*Records:*
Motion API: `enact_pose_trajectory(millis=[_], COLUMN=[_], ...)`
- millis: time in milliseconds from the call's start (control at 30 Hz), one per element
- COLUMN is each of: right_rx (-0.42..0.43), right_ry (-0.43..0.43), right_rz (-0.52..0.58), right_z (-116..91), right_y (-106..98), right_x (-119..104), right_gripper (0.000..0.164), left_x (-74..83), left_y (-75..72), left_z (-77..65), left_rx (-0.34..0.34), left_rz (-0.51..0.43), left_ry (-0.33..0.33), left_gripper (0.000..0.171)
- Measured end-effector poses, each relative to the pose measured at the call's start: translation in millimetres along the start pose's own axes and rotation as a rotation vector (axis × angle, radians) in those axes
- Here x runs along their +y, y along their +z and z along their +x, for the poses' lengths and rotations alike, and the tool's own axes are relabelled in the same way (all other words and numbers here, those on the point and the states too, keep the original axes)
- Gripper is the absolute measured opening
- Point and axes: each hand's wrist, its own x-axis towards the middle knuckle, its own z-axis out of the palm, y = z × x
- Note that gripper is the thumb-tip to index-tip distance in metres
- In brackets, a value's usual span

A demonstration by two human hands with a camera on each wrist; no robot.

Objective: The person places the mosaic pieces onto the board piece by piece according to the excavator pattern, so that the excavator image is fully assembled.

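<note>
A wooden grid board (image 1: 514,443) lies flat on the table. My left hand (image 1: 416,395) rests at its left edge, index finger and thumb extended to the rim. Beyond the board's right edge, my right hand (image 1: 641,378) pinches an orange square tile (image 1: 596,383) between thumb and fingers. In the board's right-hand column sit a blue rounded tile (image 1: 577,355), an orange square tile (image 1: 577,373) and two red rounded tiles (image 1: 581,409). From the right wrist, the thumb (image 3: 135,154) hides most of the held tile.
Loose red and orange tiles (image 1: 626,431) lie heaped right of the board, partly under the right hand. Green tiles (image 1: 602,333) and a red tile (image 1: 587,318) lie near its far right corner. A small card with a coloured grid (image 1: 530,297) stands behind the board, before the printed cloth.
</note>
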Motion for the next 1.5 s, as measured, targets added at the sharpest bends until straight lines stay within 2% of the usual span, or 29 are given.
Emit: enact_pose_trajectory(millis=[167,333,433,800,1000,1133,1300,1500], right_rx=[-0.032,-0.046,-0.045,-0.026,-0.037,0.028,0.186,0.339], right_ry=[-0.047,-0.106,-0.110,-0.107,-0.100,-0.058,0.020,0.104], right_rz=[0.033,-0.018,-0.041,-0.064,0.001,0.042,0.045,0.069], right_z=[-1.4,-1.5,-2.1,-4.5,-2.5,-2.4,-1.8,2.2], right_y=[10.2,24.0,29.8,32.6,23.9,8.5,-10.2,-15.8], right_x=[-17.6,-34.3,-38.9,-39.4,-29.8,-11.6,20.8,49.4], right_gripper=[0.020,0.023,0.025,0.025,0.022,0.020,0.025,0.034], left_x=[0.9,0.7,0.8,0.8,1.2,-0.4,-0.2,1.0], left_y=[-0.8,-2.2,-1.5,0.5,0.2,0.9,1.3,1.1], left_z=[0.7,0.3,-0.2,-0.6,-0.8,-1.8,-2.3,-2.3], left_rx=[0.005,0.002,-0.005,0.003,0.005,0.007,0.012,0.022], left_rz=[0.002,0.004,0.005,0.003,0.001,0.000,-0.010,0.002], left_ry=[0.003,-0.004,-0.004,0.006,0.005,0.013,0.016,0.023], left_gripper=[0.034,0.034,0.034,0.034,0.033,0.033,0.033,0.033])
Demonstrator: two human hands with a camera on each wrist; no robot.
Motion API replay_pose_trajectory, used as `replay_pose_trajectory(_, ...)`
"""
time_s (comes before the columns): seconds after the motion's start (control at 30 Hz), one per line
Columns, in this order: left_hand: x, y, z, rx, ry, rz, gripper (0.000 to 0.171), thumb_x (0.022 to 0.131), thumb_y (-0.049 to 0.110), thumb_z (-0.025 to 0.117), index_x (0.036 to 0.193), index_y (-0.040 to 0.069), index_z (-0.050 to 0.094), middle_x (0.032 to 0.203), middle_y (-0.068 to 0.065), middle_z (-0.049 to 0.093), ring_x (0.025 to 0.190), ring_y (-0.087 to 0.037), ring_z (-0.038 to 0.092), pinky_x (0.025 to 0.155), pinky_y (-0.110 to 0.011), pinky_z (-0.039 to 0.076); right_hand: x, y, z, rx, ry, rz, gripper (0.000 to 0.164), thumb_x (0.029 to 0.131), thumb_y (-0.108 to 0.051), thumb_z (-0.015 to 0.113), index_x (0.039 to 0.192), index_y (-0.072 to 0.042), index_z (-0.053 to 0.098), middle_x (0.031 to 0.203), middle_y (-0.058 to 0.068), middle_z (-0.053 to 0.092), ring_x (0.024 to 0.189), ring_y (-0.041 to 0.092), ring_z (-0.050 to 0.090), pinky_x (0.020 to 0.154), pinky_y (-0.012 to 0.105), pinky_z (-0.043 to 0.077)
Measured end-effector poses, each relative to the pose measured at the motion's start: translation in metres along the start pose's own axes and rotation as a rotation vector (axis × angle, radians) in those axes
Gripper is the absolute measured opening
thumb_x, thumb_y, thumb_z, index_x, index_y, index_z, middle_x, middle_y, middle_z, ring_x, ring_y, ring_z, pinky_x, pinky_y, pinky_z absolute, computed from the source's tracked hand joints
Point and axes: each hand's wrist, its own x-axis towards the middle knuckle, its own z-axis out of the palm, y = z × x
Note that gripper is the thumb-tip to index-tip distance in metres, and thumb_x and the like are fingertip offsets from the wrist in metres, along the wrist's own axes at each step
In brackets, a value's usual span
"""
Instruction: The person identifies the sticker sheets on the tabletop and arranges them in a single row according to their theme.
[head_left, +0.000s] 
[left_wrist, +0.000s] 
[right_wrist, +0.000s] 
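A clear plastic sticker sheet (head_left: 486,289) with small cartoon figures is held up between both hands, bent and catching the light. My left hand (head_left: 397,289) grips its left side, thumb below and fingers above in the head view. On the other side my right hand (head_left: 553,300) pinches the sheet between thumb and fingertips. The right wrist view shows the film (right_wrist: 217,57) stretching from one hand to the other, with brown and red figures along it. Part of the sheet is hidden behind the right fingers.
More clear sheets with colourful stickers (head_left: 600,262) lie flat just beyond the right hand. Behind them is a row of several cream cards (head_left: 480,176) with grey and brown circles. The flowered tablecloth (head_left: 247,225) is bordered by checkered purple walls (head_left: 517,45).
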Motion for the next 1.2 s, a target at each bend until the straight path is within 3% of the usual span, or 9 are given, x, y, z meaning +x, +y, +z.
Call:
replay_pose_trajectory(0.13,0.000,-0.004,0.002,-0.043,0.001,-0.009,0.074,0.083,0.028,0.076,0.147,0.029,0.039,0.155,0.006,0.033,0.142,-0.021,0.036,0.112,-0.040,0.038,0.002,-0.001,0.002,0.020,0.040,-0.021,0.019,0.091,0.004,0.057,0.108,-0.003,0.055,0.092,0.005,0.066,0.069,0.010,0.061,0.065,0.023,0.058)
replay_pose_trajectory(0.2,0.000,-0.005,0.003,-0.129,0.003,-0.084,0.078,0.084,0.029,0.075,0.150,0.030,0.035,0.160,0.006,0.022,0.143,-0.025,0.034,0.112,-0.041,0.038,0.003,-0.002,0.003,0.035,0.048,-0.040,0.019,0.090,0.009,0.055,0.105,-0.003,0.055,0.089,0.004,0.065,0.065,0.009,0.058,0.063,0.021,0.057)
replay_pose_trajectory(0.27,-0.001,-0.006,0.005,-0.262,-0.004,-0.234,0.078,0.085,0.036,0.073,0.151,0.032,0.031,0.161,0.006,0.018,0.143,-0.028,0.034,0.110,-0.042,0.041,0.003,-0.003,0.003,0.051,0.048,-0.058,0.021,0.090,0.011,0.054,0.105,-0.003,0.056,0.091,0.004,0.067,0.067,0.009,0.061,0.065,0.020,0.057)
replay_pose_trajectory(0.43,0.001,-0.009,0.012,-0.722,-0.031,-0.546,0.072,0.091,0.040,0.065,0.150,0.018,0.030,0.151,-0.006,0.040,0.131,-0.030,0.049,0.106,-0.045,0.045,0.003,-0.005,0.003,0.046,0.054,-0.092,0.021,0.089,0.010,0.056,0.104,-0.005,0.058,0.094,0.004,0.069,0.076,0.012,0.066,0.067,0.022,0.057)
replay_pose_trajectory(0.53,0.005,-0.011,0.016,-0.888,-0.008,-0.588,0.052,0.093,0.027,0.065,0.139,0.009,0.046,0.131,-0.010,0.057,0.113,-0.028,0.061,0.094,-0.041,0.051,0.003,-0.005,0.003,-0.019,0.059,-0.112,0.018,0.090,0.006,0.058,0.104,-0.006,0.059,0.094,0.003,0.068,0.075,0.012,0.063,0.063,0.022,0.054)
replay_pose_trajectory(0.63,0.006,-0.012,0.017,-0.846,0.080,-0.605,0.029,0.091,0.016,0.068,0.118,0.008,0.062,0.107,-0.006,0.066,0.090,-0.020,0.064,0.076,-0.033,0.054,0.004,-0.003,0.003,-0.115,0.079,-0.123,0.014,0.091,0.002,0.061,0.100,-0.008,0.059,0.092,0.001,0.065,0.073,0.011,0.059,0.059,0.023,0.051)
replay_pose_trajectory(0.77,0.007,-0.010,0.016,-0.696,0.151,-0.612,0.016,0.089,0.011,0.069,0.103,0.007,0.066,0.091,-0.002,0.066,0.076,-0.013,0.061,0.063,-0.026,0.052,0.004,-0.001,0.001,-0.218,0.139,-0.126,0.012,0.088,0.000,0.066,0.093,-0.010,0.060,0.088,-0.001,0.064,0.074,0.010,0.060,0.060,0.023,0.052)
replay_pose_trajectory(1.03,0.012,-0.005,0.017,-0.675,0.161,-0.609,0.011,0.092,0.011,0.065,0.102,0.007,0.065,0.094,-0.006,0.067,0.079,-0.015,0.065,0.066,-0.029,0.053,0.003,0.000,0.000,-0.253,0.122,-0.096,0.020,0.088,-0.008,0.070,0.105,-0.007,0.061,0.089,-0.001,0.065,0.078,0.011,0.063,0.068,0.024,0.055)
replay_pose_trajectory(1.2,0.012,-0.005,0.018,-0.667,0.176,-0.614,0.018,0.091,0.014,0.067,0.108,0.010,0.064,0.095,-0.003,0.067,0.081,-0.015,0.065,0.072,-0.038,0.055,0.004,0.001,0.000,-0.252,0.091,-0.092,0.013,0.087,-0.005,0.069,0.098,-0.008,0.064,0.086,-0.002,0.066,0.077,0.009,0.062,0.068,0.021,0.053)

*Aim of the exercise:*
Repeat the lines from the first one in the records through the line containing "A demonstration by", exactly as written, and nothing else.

*Solved exercise:*
Motion API: `enact_pose_trajectory(millis=[_], COLUMN=[_], ...)`
- millis: time in milliseconds from the call's start (control at 30 Hz), one per element
- COLUMN is each of: right_rx (-0.42..0.43), right_ry (-0.43..0.43), right_rz (-0.52..0.58), right_z (-116..91), right_y (-106..98), right_x (-119..104), right_gripper (0.000..0.164), left_x (-74..83), left_y (-75..72), left_z (-77..65), left_rx (-0.34..0.34), left_rz (-0.51..0.43), left_ry (-0.33..0.33), left_gripper (0.000..0.171)
- Measured end-effector poses, each relative to the pose measured at the call's start: translation in millimetres along the start pose's own axes and rotation as a rotation vector (axis × angle, radians) in those axes
- Here x runs along their +y, y along their +z and z along their +x, for the poses' lengths and rotations alike, and the tool's own axes are relabelled in the same way (all other words and numbers here, those on the point and the states too, keep the original axes)
- Gripper is the absolute measured opening
- Point and axes: each hand's wrist, its own x-axis towards the middle knuckle, its own z-axis out of the palm, y = z × x
- Note that gripper is the thumb-tip to index-tip distance in metres
- In brackets, a value's usual span

A demonstration by two human hands with a camera on each wrist; no robot.

What this exercise asked for has been supplied.